I cannot answer that but as this year’s laureate of the ACL Lifetime Achievement Award Mark Steedman puts it:

“Algorithms like LSTM and RNN may work in practice. But do they work in theory? Can they learn all the syntactic stuff in the long tail? If they aren’t actually learning syntax, then we are in danger of giving up in the project of providing computational explanations of language and mind.

At this point you might ask where am I going with this. Well, my point is simple. The NLP community needs some fresh air. This is where the first tutorial of the conference comes in: Deep Reinforcement Learning for NLP presented by William Yang Wang (UC Santa Barbara), Jiwei Li ( and Xiaodong He (JD AI Research).
So what is Deep Reinforcement Learning?

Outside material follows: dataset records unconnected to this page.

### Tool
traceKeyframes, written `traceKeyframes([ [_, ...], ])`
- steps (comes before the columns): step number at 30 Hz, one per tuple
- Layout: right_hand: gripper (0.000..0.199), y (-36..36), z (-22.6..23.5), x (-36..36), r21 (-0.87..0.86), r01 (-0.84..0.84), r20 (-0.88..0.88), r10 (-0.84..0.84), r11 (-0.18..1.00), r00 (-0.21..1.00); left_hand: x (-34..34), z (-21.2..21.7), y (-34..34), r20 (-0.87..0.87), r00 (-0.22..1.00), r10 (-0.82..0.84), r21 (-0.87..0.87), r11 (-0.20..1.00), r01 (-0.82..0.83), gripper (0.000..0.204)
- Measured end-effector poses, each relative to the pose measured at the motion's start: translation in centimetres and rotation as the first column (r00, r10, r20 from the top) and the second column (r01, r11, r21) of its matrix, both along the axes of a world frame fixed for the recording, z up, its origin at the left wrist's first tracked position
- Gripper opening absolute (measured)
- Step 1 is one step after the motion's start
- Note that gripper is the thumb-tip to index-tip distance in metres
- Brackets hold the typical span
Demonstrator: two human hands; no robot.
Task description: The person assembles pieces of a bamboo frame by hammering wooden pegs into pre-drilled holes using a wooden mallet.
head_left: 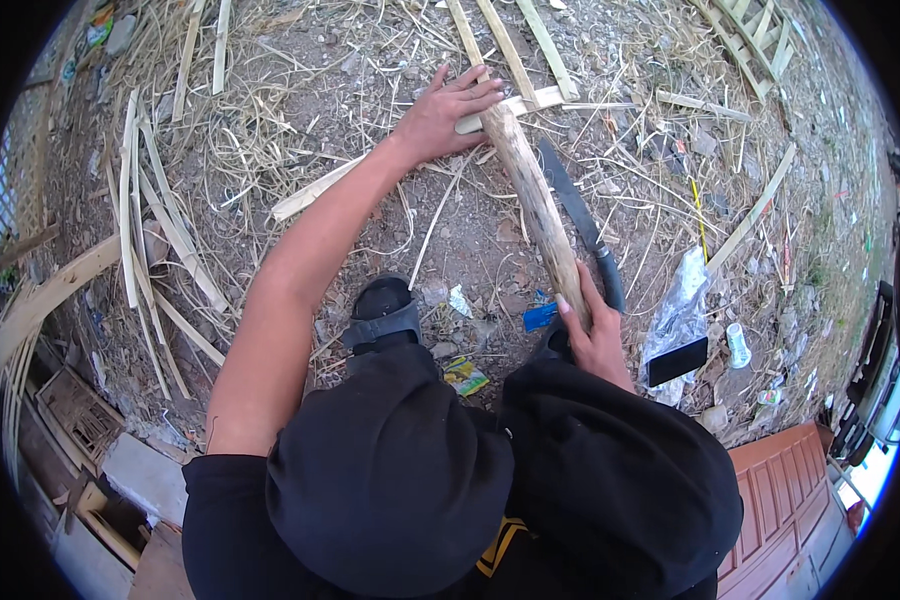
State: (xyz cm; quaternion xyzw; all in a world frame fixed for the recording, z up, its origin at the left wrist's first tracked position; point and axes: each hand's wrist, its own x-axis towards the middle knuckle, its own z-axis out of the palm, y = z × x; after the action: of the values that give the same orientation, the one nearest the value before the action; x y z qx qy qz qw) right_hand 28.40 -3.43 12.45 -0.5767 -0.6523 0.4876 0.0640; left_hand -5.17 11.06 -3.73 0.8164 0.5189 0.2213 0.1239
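My left hand (448, 117) lies with its fingers stretched out over the left end of a short bamboo crosspiece (545, 99) and a long slat beside it. Several long bamboo slats (506, 52) run away from this crosspiece toward the far edge. A rough wooden stick (532, 190) is gripped at its near end by my right hand (600, 340), which is closed around it. The stick's far end rests at the crosspiece, close to my left fingertips. Just right of the stick, a machete (568, 195) with a dark blade and handle lies on the ground.
Loose bamboo strips (155, 220) and shavings cover the ground at left. A clear plastic bag (680, 305) with a black phone (678, 362) lies at right, beside a white cup (738, 345). A bamboo lattice (755, 40) is at far right. A carved wooden panel (780, 490) stands at lower right.
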Motion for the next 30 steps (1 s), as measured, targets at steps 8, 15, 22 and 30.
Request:
traceKeyframes([
  [8, 0.06, -1.2, 0.2, 1.2, 0.072, 0.089, -0.002, -0.089, 0.993, 0.996, -0.1, 0.9, 0.0, -0.017, 0.999, -0.027, -0.006, 1.0, 0.027, 0.055],
  [15, 0.06, 0.1, 1.2, 0.9, 0.03, 0.175, -0.059, -0.173, 0.984, 0.983, -1.6, 1.7, 3.9, 0.048, 0.997, -0.056, -0.107, 0.992, 0.061, 0.044],
  [22, 0.061, 1.0, 2.7, -0.4, 0.027, 0.13, -0.042, -0.128, 0.991, 0.991, 0.0, -0.9, 6.3, -0.254, 0.956, 0.15, 0.087, 0.987, -0.132, 0.062],
  [30, 0.064, 0.8, 2.9, -1.6, -0.081, 0.252, -0.077, -0.258, 0.964, 0.963, 0.7, -0.6, 6.0, -0.402, 0.888, 0.222, 0.085, 0.975, -0.206, 0.057],
])
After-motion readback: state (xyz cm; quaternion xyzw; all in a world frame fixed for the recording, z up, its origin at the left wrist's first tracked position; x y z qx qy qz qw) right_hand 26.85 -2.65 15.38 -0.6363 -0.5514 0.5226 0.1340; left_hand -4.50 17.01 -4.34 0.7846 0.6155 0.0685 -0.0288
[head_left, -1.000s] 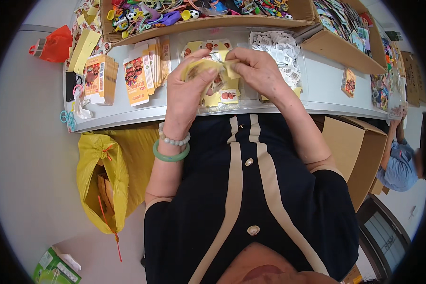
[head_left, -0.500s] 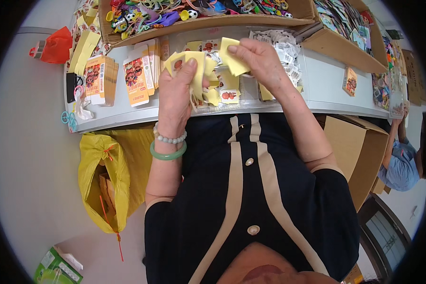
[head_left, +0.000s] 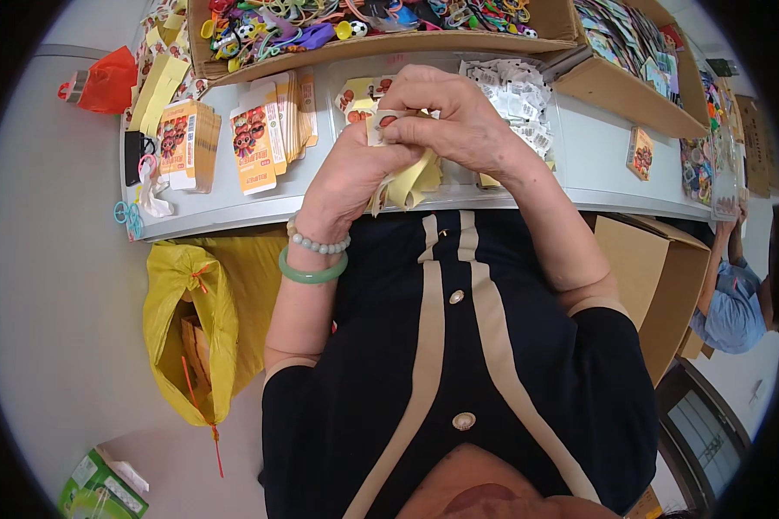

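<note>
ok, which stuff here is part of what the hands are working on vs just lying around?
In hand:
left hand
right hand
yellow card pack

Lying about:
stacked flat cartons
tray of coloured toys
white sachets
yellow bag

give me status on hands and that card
Left hand and right hand both pinch the yellow card above the table. Nothing between them.

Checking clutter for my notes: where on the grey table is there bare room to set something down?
Bare grey table lies between the heap of small white packets and the lone printed card. The left side is crowded with upright orange printed cartons.
</note>
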`<state>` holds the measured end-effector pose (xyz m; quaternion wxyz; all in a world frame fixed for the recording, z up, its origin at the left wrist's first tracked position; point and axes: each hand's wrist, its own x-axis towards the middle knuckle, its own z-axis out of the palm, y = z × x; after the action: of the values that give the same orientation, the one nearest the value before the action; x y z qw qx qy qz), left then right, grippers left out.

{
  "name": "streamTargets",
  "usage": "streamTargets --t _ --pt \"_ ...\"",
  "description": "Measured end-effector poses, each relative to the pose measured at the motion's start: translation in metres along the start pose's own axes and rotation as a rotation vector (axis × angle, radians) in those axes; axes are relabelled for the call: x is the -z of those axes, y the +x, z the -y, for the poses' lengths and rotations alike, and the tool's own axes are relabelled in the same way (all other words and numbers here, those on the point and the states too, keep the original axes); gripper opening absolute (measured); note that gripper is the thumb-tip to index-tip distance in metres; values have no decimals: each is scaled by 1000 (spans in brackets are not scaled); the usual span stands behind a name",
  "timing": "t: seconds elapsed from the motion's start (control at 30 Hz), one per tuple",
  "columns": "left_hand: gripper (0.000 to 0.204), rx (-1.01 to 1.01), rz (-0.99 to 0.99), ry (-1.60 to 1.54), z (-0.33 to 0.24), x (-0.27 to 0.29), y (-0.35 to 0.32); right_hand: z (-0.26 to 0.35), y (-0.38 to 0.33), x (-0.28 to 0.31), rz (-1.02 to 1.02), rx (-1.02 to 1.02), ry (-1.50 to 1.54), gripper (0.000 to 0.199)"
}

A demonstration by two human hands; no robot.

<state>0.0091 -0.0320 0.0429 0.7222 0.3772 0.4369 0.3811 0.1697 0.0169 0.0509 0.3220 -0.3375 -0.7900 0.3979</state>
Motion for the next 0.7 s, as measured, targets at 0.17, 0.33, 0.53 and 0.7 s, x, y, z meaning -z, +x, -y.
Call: streamTargets --t 0.17,0.33,0.53,0.7 --pt "17 -26 6 -63 1 -1 5 -5 -1 -6 -243 -249 67 10" --pt "21 -67 -75 -6 11 -2 3 -25 -5 0 -390 -379 -95 14" --pt "22 -135 -255 -60 11 4 5 -20 -17 -5 -271 -194 -161 25" --pt "22 -132 -134 8 13 -2 5 -12 -8 -9 -104 -403 352 21"
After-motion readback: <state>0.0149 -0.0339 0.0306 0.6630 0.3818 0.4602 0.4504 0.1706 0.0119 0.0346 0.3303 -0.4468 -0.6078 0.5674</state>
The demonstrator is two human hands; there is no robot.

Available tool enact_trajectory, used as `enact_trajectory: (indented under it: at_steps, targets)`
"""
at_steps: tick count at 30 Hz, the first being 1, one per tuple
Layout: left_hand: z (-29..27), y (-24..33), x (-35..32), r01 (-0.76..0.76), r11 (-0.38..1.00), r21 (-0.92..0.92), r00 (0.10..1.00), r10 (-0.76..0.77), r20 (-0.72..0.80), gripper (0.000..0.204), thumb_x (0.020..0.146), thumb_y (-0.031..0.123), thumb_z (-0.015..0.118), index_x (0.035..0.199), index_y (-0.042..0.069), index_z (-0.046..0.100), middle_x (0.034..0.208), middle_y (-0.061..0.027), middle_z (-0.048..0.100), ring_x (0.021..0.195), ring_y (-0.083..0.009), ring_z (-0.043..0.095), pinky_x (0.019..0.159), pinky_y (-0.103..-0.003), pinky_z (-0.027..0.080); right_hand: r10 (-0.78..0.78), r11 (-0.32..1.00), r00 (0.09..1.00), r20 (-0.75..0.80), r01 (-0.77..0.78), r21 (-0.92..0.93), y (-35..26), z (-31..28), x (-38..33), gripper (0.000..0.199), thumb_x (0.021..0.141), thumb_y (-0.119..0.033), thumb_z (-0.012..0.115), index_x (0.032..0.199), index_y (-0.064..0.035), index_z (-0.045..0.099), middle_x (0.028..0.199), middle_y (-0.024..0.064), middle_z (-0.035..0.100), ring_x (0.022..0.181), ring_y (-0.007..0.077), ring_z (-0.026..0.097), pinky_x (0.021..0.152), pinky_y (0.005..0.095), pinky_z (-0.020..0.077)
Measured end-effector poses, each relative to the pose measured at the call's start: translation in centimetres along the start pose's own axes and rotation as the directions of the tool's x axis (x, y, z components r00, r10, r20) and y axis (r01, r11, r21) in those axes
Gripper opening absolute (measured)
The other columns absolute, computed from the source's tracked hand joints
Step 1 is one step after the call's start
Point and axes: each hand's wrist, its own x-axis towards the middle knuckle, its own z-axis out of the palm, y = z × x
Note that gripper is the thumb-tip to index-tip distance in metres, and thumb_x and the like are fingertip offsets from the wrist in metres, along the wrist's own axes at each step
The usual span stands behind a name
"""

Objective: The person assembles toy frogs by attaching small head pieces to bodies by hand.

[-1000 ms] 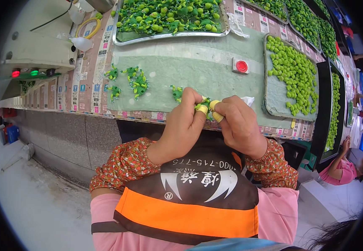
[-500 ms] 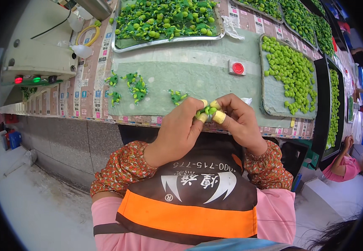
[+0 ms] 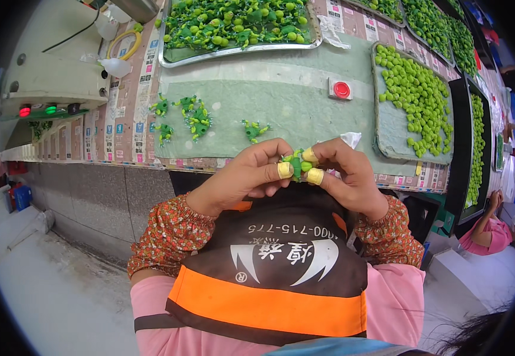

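Just past the table's near edge, both hands meet over a small green plastic figure (image 3: 295, 165) with yellow-green parts. My left hand (image 3: 248, 173) pinches its darker green side between thumb and fingers. My right hand (image 3: 352, 180), with yellow tape on thumb and fingertip, grips the rounded light-green piece (image 3: 307, 164) at the figure's other side. Fingers hide part of the figure, so I cannot tell whether the two pieces are joined. A similar loose green figure (image 3: 254, 130) lies on the green cloth beyond my left hand, and a cluster of them (image 3: 196, 118) lies farther left.
A metal-rimmed tray (image 3: 239, 52) of green figures stands at the back. On the right, another tray (image 3: 382, 127) holds round light-green pieces. A red push button (image 3: 341, 89) sits mid-table. At left is a machine (image 3: 56, 71) with lit buttons. A person in pink (image 3: 488, 234) is at far right.
Both hands have come slightly nearer to my body with the figure. My left hand has turned, showing more of its curled fingers, and more of the figure's dark green part is visible.
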Motion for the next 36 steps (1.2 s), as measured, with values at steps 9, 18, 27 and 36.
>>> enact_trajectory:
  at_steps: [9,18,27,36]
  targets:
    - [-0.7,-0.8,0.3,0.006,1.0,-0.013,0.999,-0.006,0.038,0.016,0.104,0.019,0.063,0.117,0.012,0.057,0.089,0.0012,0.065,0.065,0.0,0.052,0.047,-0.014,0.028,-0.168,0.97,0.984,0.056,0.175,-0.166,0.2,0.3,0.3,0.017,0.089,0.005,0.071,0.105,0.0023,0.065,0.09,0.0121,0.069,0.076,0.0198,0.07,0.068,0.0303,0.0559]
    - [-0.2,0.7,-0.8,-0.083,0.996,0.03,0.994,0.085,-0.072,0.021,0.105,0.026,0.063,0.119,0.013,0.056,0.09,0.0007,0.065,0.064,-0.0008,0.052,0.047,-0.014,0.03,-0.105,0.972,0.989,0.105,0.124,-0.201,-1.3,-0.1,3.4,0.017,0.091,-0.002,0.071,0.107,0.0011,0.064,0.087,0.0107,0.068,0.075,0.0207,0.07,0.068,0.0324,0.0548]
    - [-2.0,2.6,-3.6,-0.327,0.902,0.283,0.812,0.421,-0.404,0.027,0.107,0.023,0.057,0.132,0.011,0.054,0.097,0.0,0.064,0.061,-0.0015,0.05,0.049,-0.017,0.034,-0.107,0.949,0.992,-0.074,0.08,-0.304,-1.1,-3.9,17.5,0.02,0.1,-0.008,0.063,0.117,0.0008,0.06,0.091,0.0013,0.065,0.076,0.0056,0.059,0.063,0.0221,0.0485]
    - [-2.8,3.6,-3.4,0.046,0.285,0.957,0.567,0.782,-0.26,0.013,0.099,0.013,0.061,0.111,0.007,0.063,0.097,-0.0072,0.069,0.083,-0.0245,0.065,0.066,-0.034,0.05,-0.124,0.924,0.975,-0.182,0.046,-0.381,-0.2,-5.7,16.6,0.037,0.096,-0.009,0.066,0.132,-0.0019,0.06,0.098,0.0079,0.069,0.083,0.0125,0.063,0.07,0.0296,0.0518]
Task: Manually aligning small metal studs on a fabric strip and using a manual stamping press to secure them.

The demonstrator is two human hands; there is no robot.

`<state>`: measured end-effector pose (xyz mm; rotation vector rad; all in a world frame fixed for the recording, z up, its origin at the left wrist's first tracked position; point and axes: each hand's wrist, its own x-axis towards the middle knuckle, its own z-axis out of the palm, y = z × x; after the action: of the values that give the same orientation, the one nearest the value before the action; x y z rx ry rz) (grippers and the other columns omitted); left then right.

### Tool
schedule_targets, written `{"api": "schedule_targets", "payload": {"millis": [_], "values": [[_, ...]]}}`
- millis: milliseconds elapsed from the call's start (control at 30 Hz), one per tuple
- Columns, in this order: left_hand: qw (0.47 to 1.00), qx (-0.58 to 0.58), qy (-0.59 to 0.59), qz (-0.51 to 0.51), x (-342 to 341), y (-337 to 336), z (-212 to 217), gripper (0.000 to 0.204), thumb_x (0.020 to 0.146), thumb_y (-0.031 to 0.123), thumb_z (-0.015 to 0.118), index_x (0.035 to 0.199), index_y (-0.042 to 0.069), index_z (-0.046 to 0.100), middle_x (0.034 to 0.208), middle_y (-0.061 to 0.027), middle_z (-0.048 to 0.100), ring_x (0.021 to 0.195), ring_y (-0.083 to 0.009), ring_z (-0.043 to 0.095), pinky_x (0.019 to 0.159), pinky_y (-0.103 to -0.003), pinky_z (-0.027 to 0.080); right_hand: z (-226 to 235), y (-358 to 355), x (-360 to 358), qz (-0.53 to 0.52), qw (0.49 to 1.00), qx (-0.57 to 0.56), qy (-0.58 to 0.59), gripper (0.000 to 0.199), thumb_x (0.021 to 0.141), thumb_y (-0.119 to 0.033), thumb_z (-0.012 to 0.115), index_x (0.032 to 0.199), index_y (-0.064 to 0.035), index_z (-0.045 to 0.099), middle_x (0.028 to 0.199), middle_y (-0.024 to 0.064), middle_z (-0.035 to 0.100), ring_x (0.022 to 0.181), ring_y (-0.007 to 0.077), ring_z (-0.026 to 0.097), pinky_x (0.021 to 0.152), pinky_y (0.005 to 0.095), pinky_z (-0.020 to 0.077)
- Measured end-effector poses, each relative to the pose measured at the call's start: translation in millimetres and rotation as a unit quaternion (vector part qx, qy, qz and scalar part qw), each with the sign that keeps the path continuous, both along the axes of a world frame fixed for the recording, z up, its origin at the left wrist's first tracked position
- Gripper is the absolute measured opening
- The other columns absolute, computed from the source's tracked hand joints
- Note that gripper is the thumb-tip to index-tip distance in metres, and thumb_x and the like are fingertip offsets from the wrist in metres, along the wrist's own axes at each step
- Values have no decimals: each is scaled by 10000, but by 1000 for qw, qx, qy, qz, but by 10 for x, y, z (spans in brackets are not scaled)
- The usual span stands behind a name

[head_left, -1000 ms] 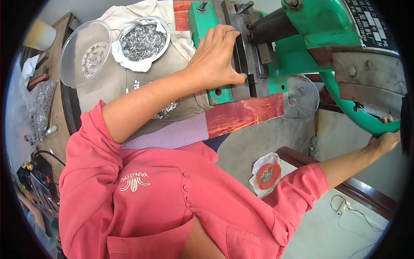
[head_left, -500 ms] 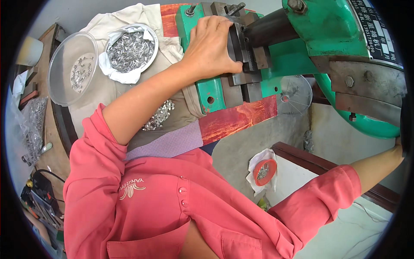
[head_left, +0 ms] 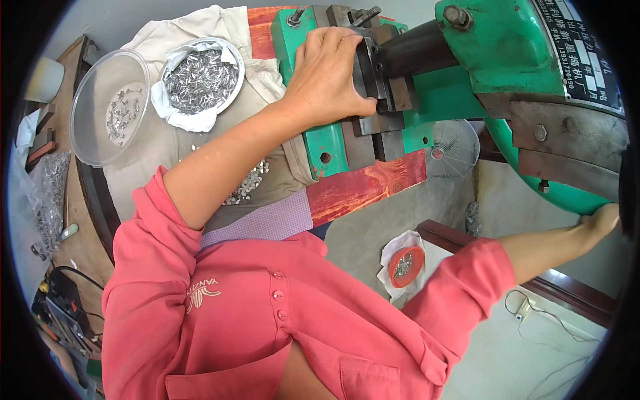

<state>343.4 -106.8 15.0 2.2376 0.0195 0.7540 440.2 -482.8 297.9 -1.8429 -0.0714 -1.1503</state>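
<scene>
- The left hand (head_left: pixel 323 83) is at the dark steel block (head_left: pixel 383 83) under the press; the right hand (head_left: pixel 602 220) is well apart from it.
- The block lies just right of the left fingers (head_left: pixel 348 41), its long axis running roughly from beside the fingertips toward the thumb (head_left: pixel 363 105), so it lies along the hand's opening, not across it.
- Thumb and fingers stand spread apart along the block's left side; whether they pinch anything small there is hidden.
- The dark ram (head_left: pixel 420 53) lies farther right of those fingers, beyond the block.
- The right hand is at the green wheel (head_left: pixel 567 195); its fingers are hidden, so I cannot tell their grip.
- Left of the left fingers, well apart, a white bowl (head_left: pixel 241 70) of metal pieces (head_left: pixel 200 80) stands on the cloth-covered counter (head_left: pixel 373 187).
</scene>
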Motion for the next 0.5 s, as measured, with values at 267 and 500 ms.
{"api": "schedule_targets", "payload": {"millis": [267,500], "values": [[999,-41,-15,-6,-125,166,-180,887,593,267,858,1347,-21,491,1373,-178,474,1281,-385,409,1102,-448,376,-816,758,-170,1,981,-34,-193,650,1064,-431,317,1417,111,387,1422,265,429,1262,358,499,1086,480,451],[999,-51,-11,-12,-126,152,-190,883,605,259,864,1351,-27,488,1384,-176,463,1285,-384,407,1113,-440,375,-699,600,-169,-25,985,-41,-167,648,1059,-438,319,1419,93,401,1419,257,459,1250,370,524,1061,485,480]]}}
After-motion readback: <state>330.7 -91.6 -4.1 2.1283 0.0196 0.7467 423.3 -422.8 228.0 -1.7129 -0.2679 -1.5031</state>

An intuitive way of thinking of reinforcement learning is as Christopher Bishop says it:

“Reinforcement learning is concerned with the problem of finding suitable actions to take in a given situation in order to maximize a reward.”

DRL is just a way of using neural networks in RL systems to model the observed environment .

But before going through how Deep Reinforcement Learning or DRL is applied to NLP, here are two honorable mentions:

Notable mention

Long Short-Term Memory as a Dynamically Computed Element-wise Weighted Sum (levy et al., ACL 2018)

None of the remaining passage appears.